FOR IMMEDIATE RELEASE
22 March 2021
PUBLIC POWER CORPORATION S.A.
Proposed offering of €75.0 million 3.875% Sustainability-Linked Senior Notes due 2026
Public Power Corporation S.A. (“PPC”) announces today that following PPC Board of Directors’ decision on 19 March 2021 on the increase of its existing common bond loan pursuant to article 59 paragraph 2 and article 74 of Greek law 4548/2018 and article 14 of Greek law 3156/2003, it intends to issue and offer (the “Offering”) €75.0 million aggregate principal amount of 3.875% sustainability-linked notes due 2026 (the “New Notes”) subject to market conditions and demand. The New Notes will have the same terms and conditions as the €650.0 million aggregate principal amount of sustainability-linked senior notes due 2026 previously issued by the Issuer on 18 March 2021 (the “Existing Notes”) except as otherwise provided therein, and will constitute a single series with, and are expected to be fungible with, the Existing Notes for all purposes including, without limitation, waivers, amendments, redemptions and offers to purchase (as set forth in the offering memorandum for the New Notes). The proceeds from the Offering will be used to repay existing debt. There can be no assurance that the Offering will be in the aforementioned size or completed. PPC intends to have the New Notes listed on the Official List of Euronext Dublin and admitted to trading on the Global Exchange Market thereof, or on another appropriate trading venue in the European Union.

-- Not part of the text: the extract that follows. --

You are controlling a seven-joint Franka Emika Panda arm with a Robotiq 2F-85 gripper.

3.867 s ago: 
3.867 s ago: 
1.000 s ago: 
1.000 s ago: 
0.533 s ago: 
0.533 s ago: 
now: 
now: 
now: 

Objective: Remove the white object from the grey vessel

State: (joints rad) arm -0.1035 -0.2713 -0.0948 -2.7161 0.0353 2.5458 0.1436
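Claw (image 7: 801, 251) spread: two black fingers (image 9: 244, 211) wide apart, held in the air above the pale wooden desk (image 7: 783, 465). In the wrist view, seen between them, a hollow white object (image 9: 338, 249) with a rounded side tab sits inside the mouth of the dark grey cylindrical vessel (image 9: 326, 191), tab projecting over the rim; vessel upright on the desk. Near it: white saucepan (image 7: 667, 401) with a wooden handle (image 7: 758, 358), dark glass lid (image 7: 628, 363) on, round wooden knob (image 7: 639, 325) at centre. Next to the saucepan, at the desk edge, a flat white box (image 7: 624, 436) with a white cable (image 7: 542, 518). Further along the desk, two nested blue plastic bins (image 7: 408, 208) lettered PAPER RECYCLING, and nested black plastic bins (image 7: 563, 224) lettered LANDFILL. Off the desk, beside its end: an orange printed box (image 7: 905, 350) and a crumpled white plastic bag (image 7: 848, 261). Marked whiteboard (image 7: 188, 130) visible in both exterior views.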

HSBC Continental Europe S.A. and Goldman Sachs Bank Europe SE are acting as Joint Global Coordinators and Physical Bookrunners, Citigroup Global Markets Europe AG is acting as Joint Global Coordinator and Joint Bookrunner and Alpha Bank S.A, Ambrosia Capital Ltd, AXIA Ventures Group Limited, Credit Suisse Securities, Sociedad de Valores, S.A., Eurobank S.A, J.P. Morgan AG, National Bank of Greece S.A. and Piraeus Bank S.A. are acting as Joint Bookrunners in connection with the Offering. HSBC Continental Europe S.A. is also acting as Sustainability-Linked Bond Structuring Advisor.
PPC is the largest generator and supplier of electricity in Greece, as well as the sole owner of the electricity distribution network which is being operated by its 100% subsidiary Hellenic Electricity Distribution Network Operator S.A., providing electricity to approximately 6.1 million end-customers. For more than 70 years, PPC has been at the forefront of Greece’s power industry and an integral part of the country’s process of electrification. PPC is publicly listed and its shares are traded on the Main Market of the Athens Exchange.

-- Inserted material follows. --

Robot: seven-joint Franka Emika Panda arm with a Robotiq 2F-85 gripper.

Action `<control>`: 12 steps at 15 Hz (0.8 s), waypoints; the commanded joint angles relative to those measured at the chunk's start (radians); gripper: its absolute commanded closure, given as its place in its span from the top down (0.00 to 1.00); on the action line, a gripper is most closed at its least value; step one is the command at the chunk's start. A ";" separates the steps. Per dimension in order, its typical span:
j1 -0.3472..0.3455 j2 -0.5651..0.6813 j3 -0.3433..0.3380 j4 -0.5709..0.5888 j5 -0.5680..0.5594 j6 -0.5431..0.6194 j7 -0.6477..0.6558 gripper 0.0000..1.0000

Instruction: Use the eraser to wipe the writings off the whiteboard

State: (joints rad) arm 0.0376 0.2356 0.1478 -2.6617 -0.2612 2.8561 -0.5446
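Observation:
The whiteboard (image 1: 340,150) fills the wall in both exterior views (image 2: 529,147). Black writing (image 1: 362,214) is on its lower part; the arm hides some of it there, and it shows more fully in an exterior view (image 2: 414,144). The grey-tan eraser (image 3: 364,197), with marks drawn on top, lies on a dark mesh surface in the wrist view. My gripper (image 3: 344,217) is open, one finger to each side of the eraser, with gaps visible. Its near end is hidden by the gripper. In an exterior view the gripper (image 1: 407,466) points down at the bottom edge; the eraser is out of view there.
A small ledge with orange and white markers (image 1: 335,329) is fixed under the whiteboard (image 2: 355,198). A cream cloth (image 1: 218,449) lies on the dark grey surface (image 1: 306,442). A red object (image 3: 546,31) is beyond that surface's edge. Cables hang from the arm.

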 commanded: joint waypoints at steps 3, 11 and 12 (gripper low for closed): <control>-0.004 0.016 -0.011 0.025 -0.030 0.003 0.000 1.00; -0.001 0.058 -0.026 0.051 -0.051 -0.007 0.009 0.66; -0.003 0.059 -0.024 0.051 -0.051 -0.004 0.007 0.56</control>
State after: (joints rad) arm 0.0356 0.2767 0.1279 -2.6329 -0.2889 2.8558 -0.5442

NOTE: This announcement is published in accordance with the applicable provisions of, amongst others, Regulation (EU) No 596/2014, Greek Law 3556/2007 and the Rule Book (Regulation) of the Athens Exchange, each as amended and in force.
THE NOTES WILL BE AVAILABLE ONLY TO INVESTORS WHO ARE NON-U.S. PERSONS PURCHASING THE SECURITIES OUTSIDE THE UNITED STATES IN OFFSHORE TRANSACTIONS IN RELIANCE ON REGULATION S (“REGULATION S”) UNDER THE U.S. SECURITIES ACT OF 1933, AS AMENDED (THE “U.S. SECURITIES ACT”).

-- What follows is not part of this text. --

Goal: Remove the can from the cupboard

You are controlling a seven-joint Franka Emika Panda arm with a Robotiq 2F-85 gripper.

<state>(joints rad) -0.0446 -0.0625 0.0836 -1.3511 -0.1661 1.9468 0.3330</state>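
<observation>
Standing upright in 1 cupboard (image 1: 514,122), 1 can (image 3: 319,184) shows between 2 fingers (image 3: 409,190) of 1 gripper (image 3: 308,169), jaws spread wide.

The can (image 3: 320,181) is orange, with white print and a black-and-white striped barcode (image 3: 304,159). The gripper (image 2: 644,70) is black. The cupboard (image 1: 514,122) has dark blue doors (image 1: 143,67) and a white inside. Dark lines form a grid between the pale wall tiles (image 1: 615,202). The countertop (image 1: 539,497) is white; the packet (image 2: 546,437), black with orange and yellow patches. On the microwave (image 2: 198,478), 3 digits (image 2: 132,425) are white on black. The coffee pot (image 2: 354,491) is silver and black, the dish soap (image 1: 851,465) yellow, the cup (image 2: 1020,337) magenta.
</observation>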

NOTHING IN THIS ANNOUNCEMENT CONSTITUTES AN OFFER OF SECURITIES FOR SALE OR A SOLICITATION OF AN OFFER TO BUY SECURITIES IN THE UNITED STATES OR IN ANY JURISDICTION WHERE IT IS UNLAWFUL TO DO SO. THE NOTES HAVE NOT BEEN, AND WILL NOT BE, REGISTERED UNDER THE U.S. SECURITIES ACT OR THE SECURITIES LAWS OF ANY STATE OF THE UNITED STATES OR ANY OTHER JURISDICTION, AND THE NOTES MAY NOT BE OFFERED OR SOLD WITHIN THE UNITED STATES, EXCEPT PURSUANT TO AN EXEMPTION FROM, OR IN A TRANSACTION NOT SUBJECT TO, THE REGISTRATION REQUIREMENTS OF THE U.S. SECURITIES ACT AND APPLICABLE STATE OR LOCAL SECURITIES LAWS OF OTHER JURISDICTIONS.
The Offering is not being made, directly or indirectly, to the public in the Hellenic Republic (Greece). None of this announcement and any other documents or materials relating to the Notes referred to herein constitute an “offer of securities to the public” as defined in Regulation (EU) 2017/1129 (as amended, the “Prospectus Regulation”), for the purchase, sale or exchange of, or otherwise for an investment in, securities in the territory of Greece. Accordingly, neither this announcement nor any other documents or materials relating to such Notes have been or will be submitted to the Hellenic Capital Market Commission for approval pursuant to the Prospectus Regulation. No offer of securities will be made in Greece other than in accordance with an exemption under the Prospectus Regulation and Greek law 4706/2020.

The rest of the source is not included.